- [TASK OBJECTIVE]: Only the lines holding the word "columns" are wanted; copy each of them from the listing.
===== RECORDS PROVIDED =====
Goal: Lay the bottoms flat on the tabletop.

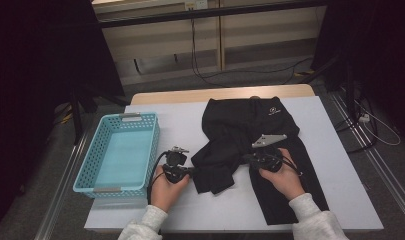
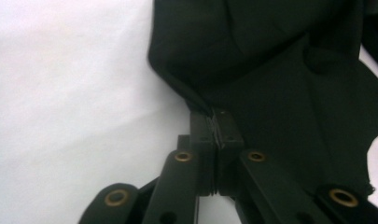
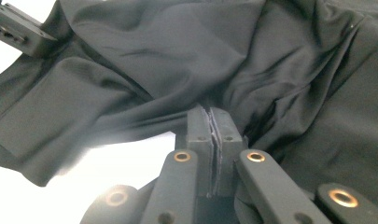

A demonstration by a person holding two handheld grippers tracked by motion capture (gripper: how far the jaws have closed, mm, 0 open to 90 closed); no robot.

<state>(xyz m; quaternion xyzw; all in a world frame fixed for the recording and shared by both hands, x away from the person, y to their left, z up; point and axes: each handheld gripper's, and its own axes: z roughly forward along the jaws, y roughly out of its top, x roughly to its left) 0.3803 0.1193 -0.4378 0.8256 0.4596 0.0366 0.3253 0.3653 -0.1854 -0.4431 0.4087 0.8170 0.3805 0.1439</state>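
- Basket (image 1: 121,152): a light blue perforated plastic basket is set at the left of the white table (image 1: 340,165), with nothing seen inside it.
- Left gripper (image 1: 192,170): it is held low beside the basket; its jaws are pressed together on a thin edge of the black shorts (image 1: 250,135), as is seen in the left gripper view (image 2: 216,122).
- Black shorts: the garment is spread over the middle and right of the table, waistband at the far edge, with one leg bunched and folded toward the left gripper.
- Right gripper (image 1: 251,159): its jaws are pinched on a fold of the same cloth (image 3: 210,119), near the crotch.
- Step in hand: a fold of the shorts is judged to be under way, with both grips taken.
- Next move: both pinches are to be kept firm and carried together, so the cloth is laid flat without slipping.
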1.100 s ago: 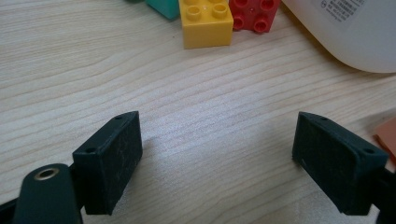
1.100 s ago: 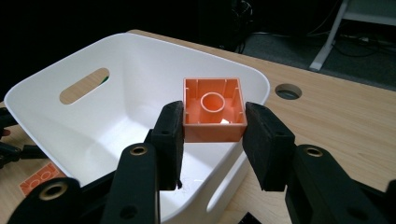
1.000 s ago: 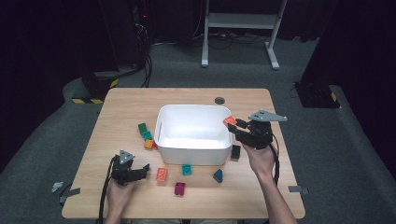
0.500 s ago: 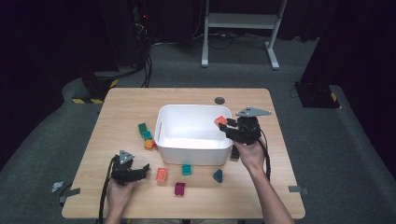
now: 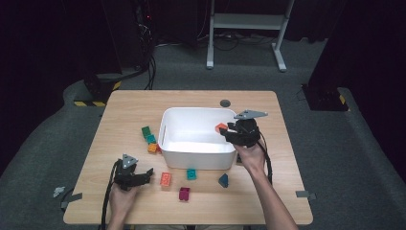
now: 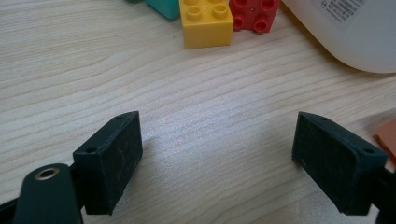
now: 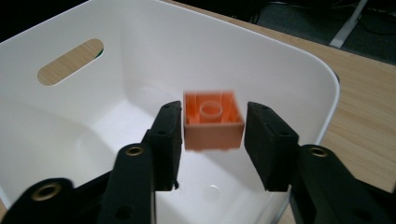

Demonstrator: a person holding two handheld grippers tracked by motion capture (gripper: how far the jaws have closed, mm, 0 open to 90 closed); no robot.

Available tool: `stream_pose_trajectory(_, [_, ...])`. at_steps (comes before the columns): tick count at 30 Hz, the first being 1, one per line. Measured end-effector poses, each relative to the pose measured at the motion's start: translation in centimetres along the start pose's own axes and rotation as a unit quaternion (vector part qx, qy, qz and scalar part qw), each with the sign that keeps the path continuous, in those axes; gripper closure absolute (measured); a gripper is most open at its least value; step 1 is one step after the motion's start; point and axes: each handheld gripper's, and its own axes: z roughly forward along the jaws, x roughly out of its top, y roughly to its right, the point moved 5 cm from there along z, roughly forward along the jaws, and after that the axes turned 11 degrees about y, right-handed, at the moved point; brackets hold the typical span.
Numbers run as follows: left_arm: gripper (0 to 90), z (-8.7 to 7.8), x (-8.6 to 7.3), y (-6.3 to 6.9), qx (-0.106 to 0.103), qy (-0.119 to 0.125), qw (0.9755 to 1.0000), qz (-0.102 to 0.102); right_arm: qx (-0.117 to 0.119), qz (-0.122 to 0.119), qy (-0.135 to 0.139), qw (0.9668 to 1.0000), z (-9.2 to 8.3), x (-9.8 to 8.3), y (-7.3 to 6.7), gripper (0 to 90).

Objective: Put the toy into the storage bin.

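Note:
A white bin [image 5: 165,129] stands mid-table. My right gripper [image 5: 227,134] hovers over its right rim. In the right gripper view an orange brick [image 7: 214,120], blurred, hangs between the jaws above the bin's floor [image 7: 116,126]. The right gripper [image 7: 212,128] has just been opening, and thin gaps show between the pads and the brick. That brick is an orange spot [image 5: 221,127] in the high view. My left gripper [image 5: 146,173] rests low at the front left. The left gripper [image 6: 215,154] stands open over bare wood.
Loose bricks lie around the bin: green [image 5: 146,131], teal [image 5: 151,139] and orange-yellow [image 5: 153,148] at its left, others [image 5: 165,178] in front. In the left gripper view a yellow brick [image 6: 205,21] and a red brick [image 6: 254,14] lie ahead beside the bin wall [image 6: 345,28].
The right gripper moved left and down from beside the bin to over its right rim. Its jaws have parted from the orange brick. The left gripper stayed put.

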Motion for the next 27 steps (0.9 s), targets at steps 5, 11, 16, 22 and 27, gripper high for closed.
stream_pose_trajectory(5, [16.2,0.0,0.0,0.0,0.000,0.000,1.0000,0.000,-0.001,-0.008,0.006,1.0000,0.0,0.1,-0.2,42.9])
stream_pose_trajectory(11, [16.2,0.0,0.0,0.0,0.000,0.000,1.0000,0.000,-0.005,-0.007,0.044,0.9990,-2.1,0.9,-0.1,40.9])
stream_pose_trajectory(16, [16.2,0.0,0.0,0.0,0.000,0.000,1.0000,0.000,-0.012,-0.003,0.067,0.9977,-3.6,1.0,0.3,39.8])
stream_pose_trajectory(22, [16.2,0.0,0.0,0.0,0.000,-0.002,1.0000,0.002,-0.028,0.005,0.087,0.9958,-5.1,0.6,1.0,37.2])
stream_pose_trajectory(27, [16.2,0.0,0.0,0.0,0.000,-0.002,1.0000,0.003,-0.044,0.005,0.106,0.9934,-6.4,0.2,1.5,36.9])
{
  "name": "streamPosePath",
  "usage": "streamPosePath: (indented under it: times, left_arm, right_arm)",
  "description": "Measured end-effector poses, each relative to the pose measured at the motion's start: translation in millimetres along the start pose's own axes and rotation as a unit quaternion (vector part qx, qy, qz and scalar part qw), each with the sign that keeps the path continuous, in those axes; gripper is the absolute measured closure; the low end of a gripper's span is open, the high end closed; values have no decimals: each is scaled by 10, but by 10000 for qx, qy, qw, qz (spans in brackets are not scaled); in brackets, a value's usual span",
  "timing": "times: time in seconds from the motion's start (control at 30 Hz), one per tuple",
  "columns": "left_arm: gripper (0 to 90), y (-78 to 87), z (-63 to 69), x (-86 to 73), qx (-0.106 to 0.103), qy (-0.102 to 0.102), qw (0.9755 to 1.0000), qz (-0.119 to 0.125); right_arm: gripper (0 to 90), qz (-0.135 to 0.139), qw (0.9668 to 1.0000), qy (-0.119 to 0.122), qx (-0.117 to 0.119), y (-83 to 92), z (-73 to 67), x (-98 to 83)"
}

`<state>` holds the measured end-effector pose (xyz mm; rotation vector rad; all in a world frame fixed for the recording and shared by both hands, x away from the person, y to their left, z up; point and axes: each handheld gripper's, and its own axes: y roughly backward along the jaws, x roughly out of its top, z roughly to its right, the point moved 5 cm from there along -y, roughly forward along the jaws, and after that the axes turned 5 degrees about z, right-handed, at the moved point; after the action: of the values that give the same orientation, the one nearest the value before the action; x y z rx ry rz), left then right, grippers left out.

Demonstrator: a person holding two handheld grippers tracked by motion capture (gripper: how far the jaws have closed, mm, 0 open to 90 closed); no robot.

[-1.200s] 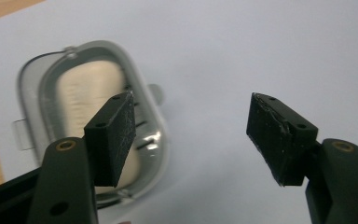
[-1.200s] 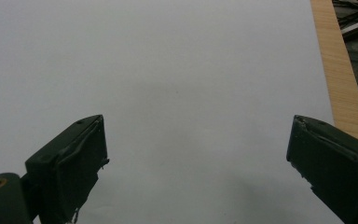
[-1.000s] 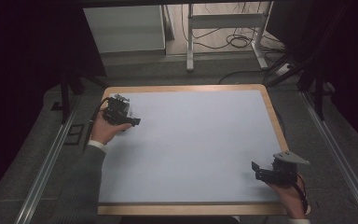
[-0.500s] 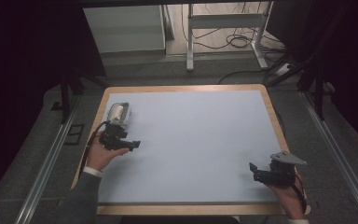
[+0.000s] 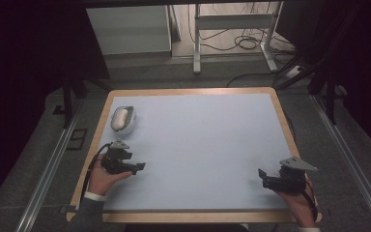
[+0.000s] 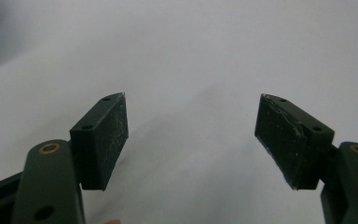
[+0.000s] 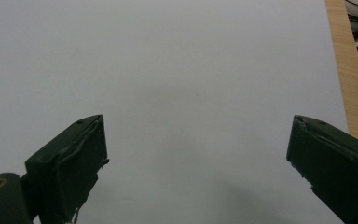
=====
- [RESPONSE BOX]:
Available tool: `stream_pose_trajectory(_, [_, ...])`. at_steps (comes before the columns): tick count at 30 Hz, the first being 1, one per line. Measured end-effector poses, each relative to the pose measured at the motion's start: translation in centimetres along the start pose's own axes and rotation as a unit quaternion (vector part qx, qy, qz and scalar part qw), each with the sign that keeps the path continuous, in those axes; gripper closure absolute (measured); a gripper is most open at its least value; step 1 is one step after the motion's start; point and axes: each handheld gripper's, and its own axes: z roughly forward along the jaws, x roughly out of its top, y roughly to its right, the point moved 5 cm from there along z, roughly forward along the jaws, and after that the axes turned 11 degrees about y, right-handed, at the moved point; brackets hold the typical span.
  "columns": "left_arm: gripper (0 to 90), y (-78 to 87), z (-63 to 69), x (-86 to 73), qx (-0.106 to 0.103), qy (-0.102 to 0.102), qw (0.9755 to 1.0000), qz (-0.119 to 0.125); right_arm: gripper (0 to 90), qz (-0.135 to 0.139), qw (0.9668 to 1.0000), qy (-0.119 to 0.122), qx (-0.117 to 0.119), y (-83 to 92), z (-73 to 67), x (-98 to 83)"

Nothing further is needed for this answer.